Tuesday, November 12, 2019

Fair play


Another year was drawing to a close and my mandatory annual blog entry was still pending. This had been the most eventful year in my life which included my getting married and getting gifted the first pair of Aldo shoes! Despite such life changing events, my blog still awaited a refresh

I had to google creative writing ideas to start penning my thoughts down. A scan of the preceding pages of my blog showed the rigour with which I wrote, I expressed about things I felt or about things that mattered to me. Did I stop feeling? Or worse, did I stop thinking or is this what happens when you cross your thirties?? Did I just suddenly inherit reticence out of nowhere? Or am I scared to say things out loud?!

Over the last few years of my working life, I have come to form an opinion about sustenance of women in corporate. I work with an equal opportunity employer. What I have concluded off-late is that opportunity is not a concern, the working environment is. It was further fueled after reading Lean In. Over the years I have interacted with a lot of internal and external stakeholders. When I was introduced as a project lead, team lead, point person etc, an immediate response would be – ‘Which batch of MBA are you?’ Over time, it became easy to realize that what follows this question is a judgement on lack of experience and a question mark on capability. It is not easy to accept a young manager, more so if it is a female manager. There is a fair amount of scanning and guesstimation of age – more so if you are single. Senior women leaders and mentors at times agreed that it helps to ‘look’ older. A woman who is capable but cannot drink with her male counterparts or partners at work, also at times takes longer to rise up the corporate ladder. This somewhere makes the entire premise of equal opportunity fallible. Most women I know had no choice but to move companies post their maternity leave because the growth options upon their return were limited or not thought through at all. What is a bigger concern is that most women accept a base rating during the appraisal year if they have taken a maternity leave. It is further expected that women make 2-3 career compromises. First one, at the time of marriage. Almost always, the would-be bride relocates because a fellow woman (mother-in-law) feels that the son’s career is more important. Second or third compromise comes at the time of maternity depending on the number of kids she decides to have. A prospective company feels it is their right to ask a woman candidate her marriage thoughts or family plans because corporations weigh business continuity far higher than sensitivity. Be it 8 am or 8pm, calls, reviews and meetings, working Sundays just go on to show disrespect towards personal life and more so for women who also have to probably instruct the maid, feed the baby, replenish the grocery of the house or pack tiffins

Women tend to bring a lot to the table; dedication, compassion and a silent determination which is also sometimes perceived as ‘not enough aggression’. How could I miss hurling abuses as a must-do in the upper echelons of the man’s world?

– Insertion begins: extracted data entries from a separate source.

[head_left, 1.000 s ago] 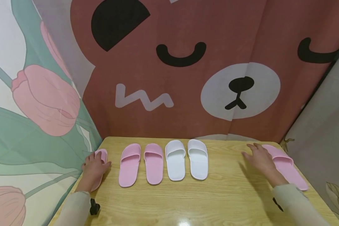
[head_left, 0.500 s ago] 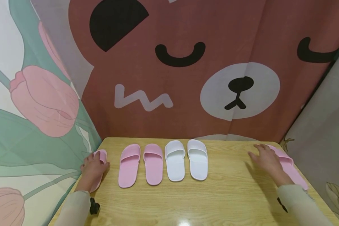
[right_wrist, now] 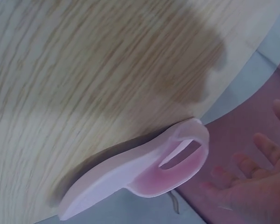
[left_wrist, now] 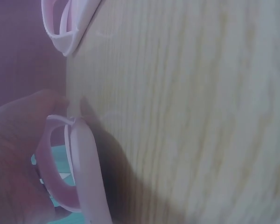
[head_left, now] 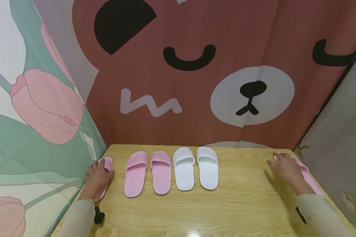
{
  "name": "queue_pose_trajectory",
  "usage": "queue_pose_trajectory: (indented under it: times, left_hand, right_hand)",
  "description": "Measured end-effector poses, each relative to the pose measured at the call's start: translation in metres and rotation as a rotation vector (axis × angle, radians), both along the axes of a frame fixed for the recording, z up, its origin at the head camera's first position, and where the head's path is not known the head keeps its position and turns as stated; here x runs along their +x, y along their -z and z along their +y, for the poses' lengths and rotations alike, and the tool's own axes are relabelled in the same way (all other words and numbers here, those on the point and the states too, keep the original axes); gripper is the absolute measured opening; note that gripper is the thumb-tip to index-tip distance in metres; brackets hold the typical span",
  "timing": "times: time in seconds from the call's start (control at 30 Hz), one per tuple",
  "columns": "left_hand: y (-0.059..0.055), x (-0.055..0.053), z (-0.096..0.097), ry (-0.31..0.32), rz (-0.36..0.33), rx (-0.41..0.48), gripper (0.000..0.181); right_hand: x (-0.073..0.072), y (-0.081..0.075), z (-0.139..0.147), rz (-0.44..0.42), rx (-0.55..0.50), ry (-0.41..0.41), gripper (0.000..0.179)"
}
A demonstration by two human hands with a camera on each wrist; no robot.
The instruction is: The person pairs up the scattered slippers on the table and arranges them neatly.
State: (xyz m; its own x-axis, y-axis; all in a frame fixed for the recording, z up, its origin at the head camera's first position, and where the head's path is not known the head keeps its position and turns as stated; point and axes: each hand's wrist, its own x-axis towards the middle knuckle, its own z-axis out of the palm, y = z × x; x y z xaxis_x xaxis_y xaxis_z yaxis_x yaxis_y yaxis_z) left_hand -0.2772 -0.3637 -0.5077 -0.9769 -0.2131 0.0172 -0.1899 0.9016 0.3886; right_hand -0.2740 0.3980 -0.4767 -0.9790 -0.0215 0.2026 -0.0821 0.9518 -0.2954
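In the head view, my left hand (head_left: 97, 177) lies over a pink slipper (head_left: 106, 163) at the table's left edge, thumb to its right and fingers to its left. The left wrist view has this hand (left_wrist: 16, 158) straddling the slipper's strap (left_wrist: 60, 191), with the thumb apparently just apart from it; firm contact cannot be told. My right hand (head_left: 289, 169) hovers over a pink slipper (head_left: 312, 184) at the right edge, covering part of it. In the right wrist view, the spread, loosely bent fingers of the right hand (right_wrist: 252, 182) stand apart from that slipper (right_wrist: 144, 168).
Between the hands, a pink pair, left slipper (head_left: 135, 179) and right slipper (head_left: 161, 177), lies beside a white pair, left slipper (head_left: 184, 174) and right slipper (head_left: 209, 172). The wooden table (head_left: 178, 214) meets a bear-print curtain (head_left: 154, 131) behind, with cloth at both sides.
My right hand has moved right, from beside the right pink slipper to over it. The left hand stays almost still over the left slipper. No slipper has visibly shifted.
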Motion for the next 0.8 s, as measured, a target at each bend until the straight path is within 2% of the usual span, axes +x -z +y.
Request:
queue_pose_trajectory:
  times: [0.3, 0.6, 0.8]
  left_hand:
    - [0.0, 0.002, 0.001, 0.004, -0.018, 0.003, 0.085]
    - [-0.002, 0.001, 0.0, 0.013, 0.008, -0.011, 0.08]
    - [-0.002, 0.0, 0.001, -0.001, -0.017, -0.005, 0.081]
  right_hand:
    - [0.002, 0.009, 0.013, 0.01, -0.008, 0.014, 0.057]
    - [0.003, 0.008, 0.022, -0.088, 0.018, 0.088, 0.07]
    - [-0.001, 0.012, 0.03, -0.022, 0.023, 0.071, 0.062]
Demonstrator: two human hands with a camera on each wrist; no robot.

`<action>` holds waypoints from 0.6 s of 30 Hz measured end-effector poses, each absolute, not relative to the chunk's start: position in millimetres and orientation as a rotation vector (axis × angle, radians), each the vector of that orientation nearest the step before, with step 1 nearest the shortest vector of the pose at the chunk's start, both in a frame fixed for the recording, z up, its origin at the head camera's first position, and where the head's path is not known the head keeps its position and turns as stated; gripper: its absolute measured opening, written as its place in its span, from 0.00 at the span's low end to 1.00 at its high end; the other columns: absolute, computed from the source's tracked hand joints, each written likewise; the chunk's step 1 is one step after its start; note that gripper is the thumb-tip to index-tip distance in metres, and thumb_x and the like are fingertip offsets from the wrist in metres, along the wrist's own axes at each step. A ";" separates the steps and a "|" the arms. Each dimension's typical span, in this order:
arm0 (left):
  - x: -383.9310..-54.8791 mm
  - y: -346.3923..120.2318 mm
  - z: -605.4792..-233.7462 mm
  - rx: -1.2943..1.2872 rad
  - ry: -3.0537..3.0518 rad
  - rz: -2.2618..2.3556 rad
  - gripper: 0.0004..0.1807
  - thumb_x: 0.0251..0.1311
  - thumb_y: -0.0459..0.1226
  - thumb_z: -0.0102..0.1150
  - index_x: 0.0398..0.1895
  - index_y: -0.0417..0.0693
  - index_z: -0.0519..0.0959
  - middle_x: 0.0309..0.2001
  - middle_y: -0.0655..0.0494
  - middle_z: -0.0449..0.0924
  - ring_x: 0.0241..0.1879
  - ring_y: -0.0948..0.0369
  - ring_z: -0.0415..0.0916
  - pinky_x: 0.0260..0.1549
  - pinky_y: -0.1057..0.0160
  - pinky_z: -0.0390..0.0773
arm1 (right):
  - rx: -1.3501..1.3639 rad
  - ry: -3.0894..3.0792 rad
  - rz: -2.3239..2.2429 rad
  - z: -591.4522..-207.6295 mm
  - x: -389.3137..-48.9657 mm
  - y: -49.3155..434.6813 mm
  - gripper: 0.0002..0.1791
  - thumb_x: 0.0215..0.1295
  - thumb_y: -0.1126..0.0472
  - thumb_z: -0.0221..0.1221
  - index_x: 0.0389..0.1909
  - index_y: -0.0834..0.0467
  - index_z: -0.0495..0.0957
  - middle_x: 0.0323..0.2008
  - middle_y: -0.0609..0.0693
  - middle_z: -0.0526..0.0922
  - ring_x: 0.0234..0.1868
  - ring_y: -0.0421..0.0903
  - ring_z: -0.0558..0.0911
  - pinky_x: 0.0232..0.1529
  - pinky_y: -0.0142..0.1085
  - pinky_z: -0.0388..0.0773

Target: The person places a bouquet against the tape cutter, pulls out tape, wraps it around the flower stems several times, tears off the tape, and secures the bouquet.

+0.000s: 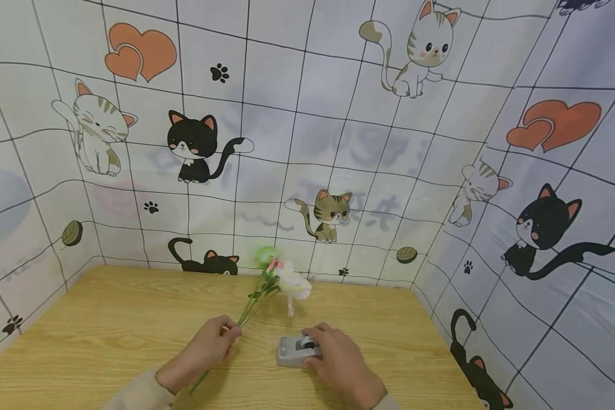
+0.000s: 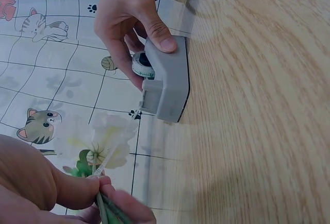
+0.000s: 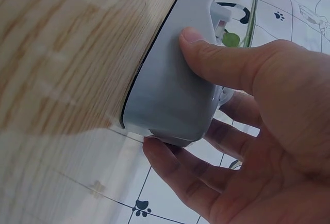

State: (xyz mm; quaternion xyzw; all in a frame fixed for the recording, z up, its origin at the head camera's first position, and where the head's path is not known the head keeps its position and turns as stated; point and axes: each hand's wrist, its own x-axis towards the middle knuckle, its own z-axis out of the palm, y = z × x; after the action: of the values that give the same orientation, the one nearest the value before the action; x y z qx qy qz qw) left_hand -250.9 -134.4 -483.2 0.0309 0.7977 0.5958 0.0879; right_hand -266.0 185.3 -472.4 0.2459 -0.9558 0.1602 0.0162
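In the head view my left hand pinches the green stems of artificial flowers between thumb and fingers. Their heads point away from me: a white flower, a pale green one and a bit of pink. My right hand grips a grey tape dispenser on the table, thumb on one side, fingers around the other. A tape roll sits inside it, seen in the left wrist view. From the pinched stems, a thin translucent strip stretches toward the dispenser's cutting end.
The wood-grain table reaches back to a wall covering printed with cats, hearts and paw marks. This covering also closes in the left and right sides. The lower stem end sticks out below my left hand, toward the front.
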 end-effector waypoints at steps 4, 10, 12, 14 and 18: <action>-253.7 -138.0 -484.4 0.121 2.470 1.700 0.13 0.92 0.39 0.58 0.54 0.36 0.82 0.40 0.50 0.82 0.36 0.59 0.73 0.34 0.61 0.74 | 0.756 -2.970 0.477 -472.7 -265.4 184.5 0.36 0.67 0.50 0.85 0.74 0.51 0.87 0.65 0.52 0.91 0.56 0.52 0.92 0.52 0.47 0.91; -249.2 -130.2 -477.5 0.016 2.498 1.744 0.10 0.88 0.37 0.63 0.51 0.36 0.84 0.44 0.44 0.84 0.42 0.53 0.75 0.37 0.58 0.73 | 0.736 -2.980 0.446 -472.6 -264.2 182.8 0.36 0.68 0.50 0.84 0.75 0.52 0.86 0.66 0.53 0.91 0.57 0.52 0.92 0.54 0.48 0.92; -248.5 -128.7 -475.8 0.003 2.511 1.736 0.09 0.88 0.37 0.63 0.50 0.37 0.84 0.42 0.45 0.82 0.40 0.54 0.73 0.36 0.58 0.71 | 0.734 -2.979 0.439 -472.6 -263.9 182.1 0.36 0.68 0.51 0.85 0.75 0.53 0.86 0.66 0.54 0.91 0.56 0.52 0.92 0.52 0.48 0.92; -248.2 -127.8 -474.3 -0.004 2.516 1.729 0.09 0.88 0.36 0.63 0.50 0.37 0.83 0.41 0.47 0.81 0.39 0.55 0.71 0.36 0.58 0.71 | 0.730 -2.980 0.428 -472.3 -263.2 181.3 0.38 0.68 0.51 0.85 0.76 0.53 0.85 0.66 0.55 0.91 0.56 0.53 0.92 0.51 0.48 0.92; -248.5 -127.7 -472.8 -0.002 2.510 1.723 0.09 0.88 0.36 0.64 0.48 0.37 0.83 0.42 0.47 0.81 0.41 0.54 0.71 0.39 0.57 0.72 | 0.697 -3.021 0.437 -471.7 -261.5 180.4 0.44 0.70 0.49 0.84 0.83 0.55 0.78 0.69 0.60 0.88 0.57 0.55 0.91 0.50 0.52 0.93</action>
State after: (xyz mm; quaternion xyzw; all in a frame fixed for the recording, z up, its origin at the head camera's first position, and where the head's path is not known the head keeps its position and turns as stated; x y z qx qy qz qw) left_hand -248.5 -127.7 -472.8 -0.0007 0.8235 0.5653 0.0484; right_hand -261.5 180.4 -471.7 0.2227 -0.9648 0.1396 0.0051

A woman is judged for the way she dresses, she speaks, she abuses, her food as well as her drinking/ smoking habits. While everyone has to prove their worth, a women additionally also has to justify her standing shoulder to shoulder with a male colleague; more so at senior positions. I would also like to mention that some women also make principle level compromises and these are encouraged by her male colleagues. This makes the rest of the world believe that women have it easy. It is unfair but true, because few women chose to be ‘easy’

All said and done, women in corporate today are role models to young girls for whom good education and a great career is the sole way leading to a better life. The group I work for takes care of creating a conducive work environment but on a larger scale the efforts need to be a lot more conscious. What we need is not just equal opportunity employers, but sensitive employers as well as colleagues who would encourage and enable women to give their best!